Required work:
Transcribe every line from the one containing "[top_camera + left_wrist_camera" to the end of the listing, exactly as written, and leave out the pictures.

* * * * * * *

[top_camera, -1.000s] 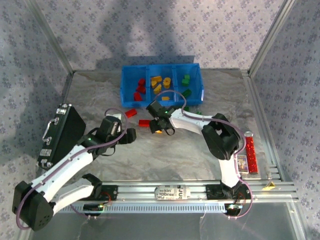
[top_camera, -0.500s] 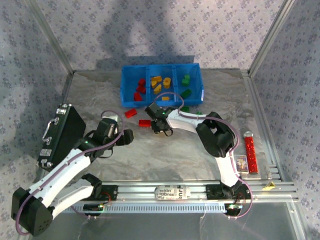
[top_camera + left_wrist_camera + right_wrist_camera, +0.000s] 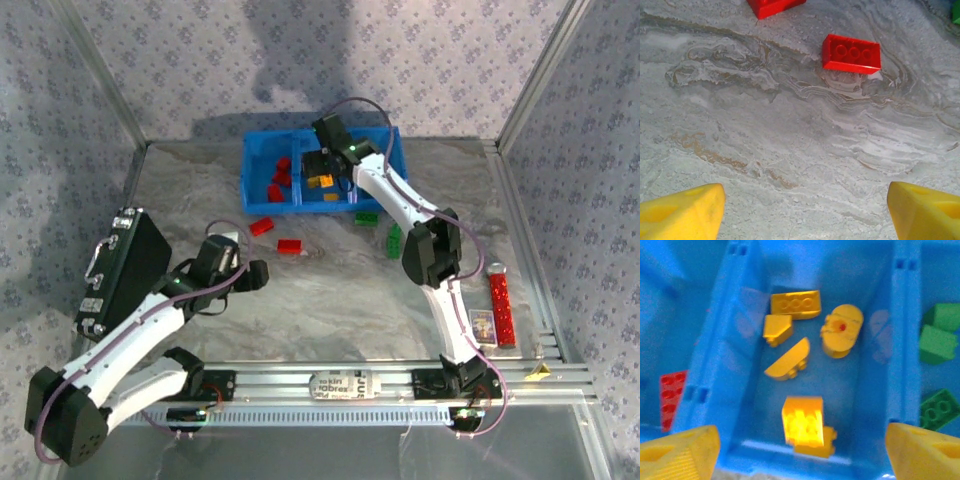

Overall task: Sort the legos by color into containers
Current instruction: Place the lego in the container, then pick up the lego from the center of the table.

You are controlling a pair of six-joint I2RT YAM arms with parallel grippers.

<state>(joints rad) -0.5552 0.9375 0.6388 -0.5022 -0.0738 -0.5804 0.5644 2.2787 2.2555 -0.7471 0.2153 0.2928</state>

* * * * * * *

Reply:
[top_camera + left_wrist_camera + right_wrist_camera, +0.000s] 

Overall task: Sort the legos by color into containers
Current instruction: Place the lego in the container, then pick up the lego from the center of the table.

You are controlling a pair of six-joint I2RT YAM arms with parallel grippers.

<state>(joints rad) -0.5552 0.9375 0.6388 -0.5022 -0.0738 -0.5804 0.5644 2.2787 2.2555 -0.7471 0.2153 0.2928</state>

With this, the exercise is finished.